Вспоминалась и стайка: череда милых лиц, размытых временем, но прекрасных. «Я сбегаю в библиотеку — сейчас же! За журналами, хотите, сбегаю?» — волновалась одна из них, не в силах выразить свое к нему чувство и все же полно выражая его и дрожью голоса и понятной необязательностью вопроса.
Кумиры как кумиры. Твардовский и Хрущев остались в том времени навсегда. (Он ведь не спорит: пусть они шли своими непростыми путями, пусть на пределе сил сопротивлялись времени, пытаясь срастись с валом наступающих лет, пусть так или не так — он им не судья; но последовавшее прочтение их судеб его мало интересует. Он ценит их — тех.) Да, стойкие образы прошлого. Да, да, он не желает, хотя бы даже отчасти, говорить о них, боясь или даже пугаясь, что тех, кто слишком много поминает сейчас их имена, очень скоро придется тоже в той или иной модификации зачислить в напирающую и практичную нынешнюю толпу. Он их оставил в том времени. Он их любил.
Прошел ровно год, когда Ваня Авилов позвонил и попросил пристроить его, отягченного бедой и гонимого, на работу: он не скрывал, что выпивает. Геннадий Павлович посокрушался, попенял, но ведь беда, и в беде тот самый Ваня Авилов, постаревший, но шумный, яркий, с цыганщиной в лице и в то же время скромный, честный, которому, конечно же, надо помочь.
Помочь не удалось.
Едва Геннадий Павлович ввел его в свой отдел, высокое начальство пресекло оформление на работу, притом что, осердившись, они даже не вызвали, не сочли нужным с Геннадием Павловичем переговорить. (Большой начальственный кабинет обошелся без былых страстей.) Через кого-то — через средненького, неумного чиновника они сверху передали суть: того уволить, а этому выговорить, нет, нет, не приказом, устно.

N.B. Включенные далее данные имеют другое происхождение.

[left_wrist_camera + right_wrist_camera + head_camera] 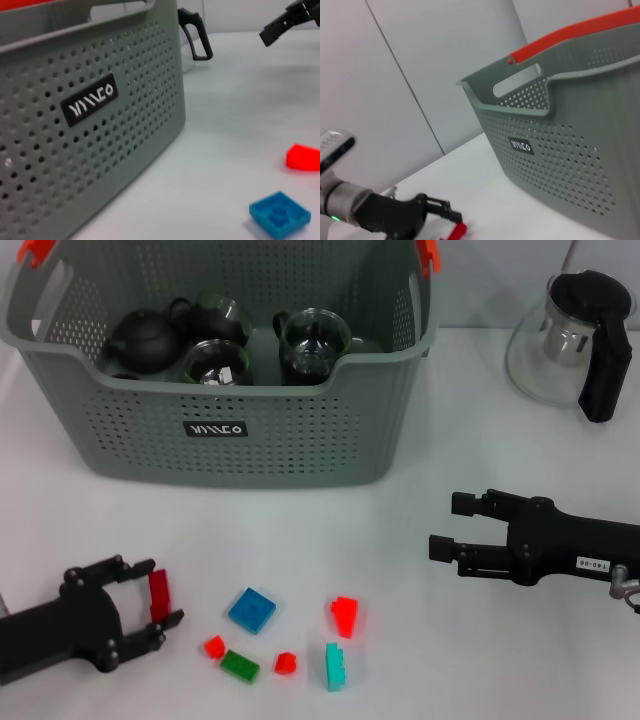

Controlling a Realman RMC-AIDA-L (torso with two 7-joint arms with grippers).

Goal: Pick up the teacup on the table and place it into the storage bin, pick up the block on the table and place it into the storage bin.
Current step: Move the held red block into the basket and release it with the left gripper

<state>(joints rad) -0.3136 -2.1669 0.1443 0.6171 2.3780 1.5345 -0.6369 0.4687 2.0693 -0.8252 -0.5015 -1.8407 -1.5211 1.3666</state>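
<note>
Near the tabletop's front left corner, the left gripper (158, 608) clasps an upright red block (159, 595) between its fingers, a grip the head view shows plainly and the right wrist view (451, 223) catches from afar. The storage bin (230, 430) stands at the back left, and only the head view looks in, showing teacups (215, 362) and a dark teapot (143, 340). Toward the right edge, the right gripper (445, 528) hovers spread and empty.
</note>
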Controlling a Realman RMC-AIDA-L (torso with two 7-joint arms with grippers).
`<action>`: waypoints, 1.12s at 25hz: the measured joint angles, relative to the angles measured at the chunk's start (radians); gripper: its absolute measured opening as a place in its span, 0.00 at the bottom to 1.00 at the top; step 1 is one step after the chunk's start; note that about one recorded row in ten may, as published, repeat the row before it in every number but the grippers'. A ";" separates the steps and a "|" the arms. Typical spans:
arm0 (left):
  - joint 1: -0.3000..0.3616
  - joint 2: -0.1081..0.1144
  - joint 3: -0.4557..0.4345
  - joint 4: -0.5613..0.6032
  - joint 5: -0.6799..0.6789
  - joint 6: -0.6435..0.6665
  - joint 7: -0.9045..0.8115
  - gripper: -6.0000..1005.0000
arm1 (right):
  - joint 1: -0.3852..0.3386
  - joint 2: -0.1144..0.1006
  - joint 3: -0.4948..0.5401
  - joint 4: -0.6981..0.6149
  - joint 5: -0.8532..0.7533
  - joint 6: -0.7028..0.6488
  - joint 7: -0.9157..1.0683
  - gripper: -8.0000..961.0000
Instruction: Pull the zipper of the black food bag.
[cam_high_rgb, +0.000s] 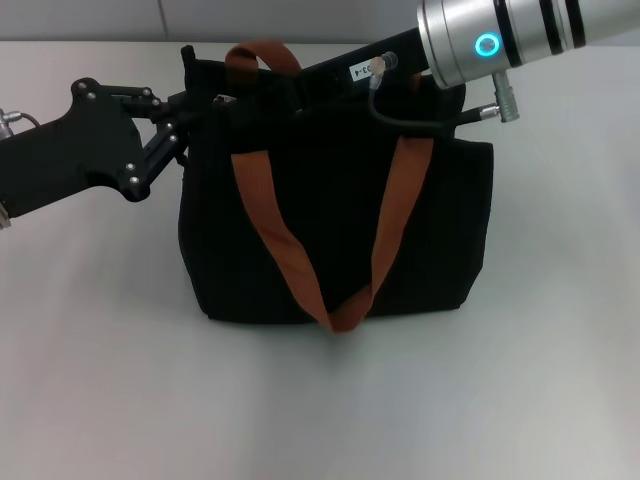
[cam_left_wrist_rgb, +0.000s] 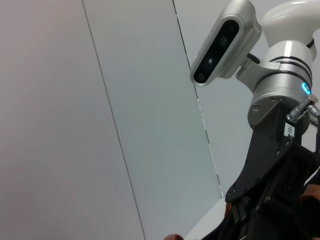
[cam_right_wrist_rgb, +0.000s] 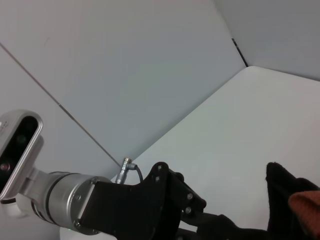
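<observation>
Closest to the head camera is the right arm's silver cylindrical wrist (cam_high_rgb: 500, 40) with its glowing blue-green ring, crossing above the far right corner of the large boxy black fabric food bag (cam_high_rgb: 330, 230). From that wrist a black link reaches along the bag's top edge, and the right gripper (cam_high_rgb: 240, 95) ends there, at the far top edge near the rust-orange webbing handle (cam_high_rgb: 262, 55) that arches up behind; whether its fingers are spread or pinched on anything I cannot tell, since black metal merges with black fabric.

The bag stands upright on the pale white tabletop (cam_high_rgb: 320, 410), roughly in the middle of it, front face toward the robot. A second rust-orange strap (cam_high_rgb: 335, 300) hangs down over the front of the bag in a long V whose lowest bend reaches the bag's bottom edge.

At the bag's left top corner sits the left gripper (cam_high_rgb: 178, 130), a black linkage hand on a broad black forearm coming in from the left. Its fingers meet the corner of the bag and look pressed onto the fabric there, though the contact itself is dark.

The zipper pull: only a small pale glint (cam_high_rgb: 222, 99) shows on the bag's top edge, between the two grippers, too small to be sure of.

Seen from the left wrist, the right arm's silver camera housing (cam_left_wrist_rgb: 225, 42) stands against a grey panelled wall (cam_left_wrist_rgb: 125, 100); the right wrist view shows the left arm's black gripper body (cam_right_wrist_rgb: 150, 205) beside a corner of the bag.
</observation>
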 joint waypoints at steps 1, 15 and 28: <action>0.000 0.000 0.000 0.000 0.000 -0.001 0.000 0.07 | -0.002 0.000 0.001 -0.002 0.000 0.000 0.000 0.01; 0.002 0.000 -0.003 0.000 -0.001 -0.007 0.000 0.07 | -0.019 -0.001 0.002 -0.029 0.003 -0.009 0.002 0.01; 0.002 -0.001 -0.023 -0.001 -0.001 -0.003 0.000 0.07 | -0.028 0.000 -0.002 -0.053 -0.023 -0.001 0.031 0.01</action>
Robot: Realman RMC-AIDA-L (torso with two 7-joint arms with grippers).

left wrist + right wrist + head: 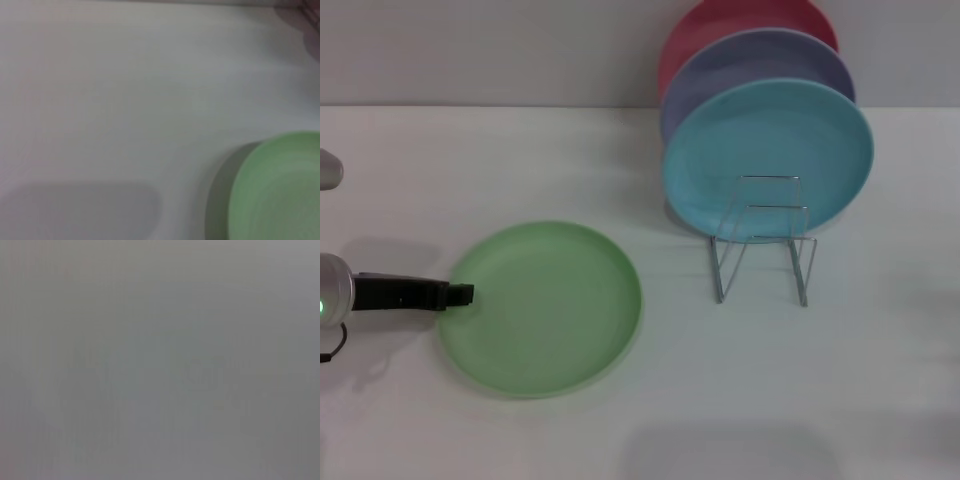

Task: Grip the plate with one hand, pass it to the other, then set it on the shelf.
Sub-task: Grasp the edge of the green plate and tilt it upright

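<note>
From the head camera, the light green plate (540,308) lies flat on the white table (880,380), face up; being round, it has no long axis. The left gripper (463,294) reaches its left rim, grip unclear. Behind the wire rack (765,240) leans a turquoise plate (767,160). The left wrist camera shows the plate's (280,190) edge. The right wrist camera shows only grey.

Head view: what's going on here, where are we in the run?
Early stage. The left gripper sits at the left edge of the light green plate, which lies flat on the white table; nothing is lifted yet. Whether the gripper already pinches the rim cannot be told. The right gripper is out of view. The wire rack already holds a turquoise plate, a lavender plate and a red plate behind it, with its front slots free.
</note>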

(Авилова уволили, Голощекову выговор.) Но если ты не можешь помочь человеку, тем более человеку своей юности, что ты можешь? Зачем живешь? Полсотни, данные в долг, погрузка в такси, счастливый взгляд вслед и несколько ночей с ожившими грезами — все стало мелким, лишь подчеркнувшим ничтожность нынешних дней. Геннадий Павлович возвращался домой, и в этот же вечер на улице его в очередной раз сбила машина. Сбила, еще сколько-то протащила по асфальту за прихватившуюся одежду, так что гибель под колесами была вполне возможна. Когда человека потрясают возвратные отголоски молодости, машин на перекрестках становится вдруг много.
Позвонили; через чужих людей званный, я пришел, когда Геннадий Павлович был уже при смерти, он хрипел, вокруг в полумраке предметы означались неясно; реанимационная с отсеками и с невысокими перегородками меж больными походила на последнее общежитие. Меня пустили на минуту, когда он уже не открывал глаз и только цеплялся ногтями, пальцами левой руки за простыню и вдруг рвал белую ткань с судорожной высвобождающейся силой. Он повторял, бормотал какое-то последнее слово, похожее по звукам на видиняет, непонятное ни врачу, ни мне, и, когда врачи спросили, я сказать им ничего не мог: я толковал слово так и этак, но без успеха.
(Так и было бы. С работы бы, конечно, позвонили и спросили: не нужна ли помощь? — и хотя у меня явилось бы немалое искушение взвалить похороны на их трудовые коллективные плечи, однако при мысли, сколько чертыханий вызывал у них Дублон при жизни, я пожалел бы их, пожалел покойника и от помощи отказался.)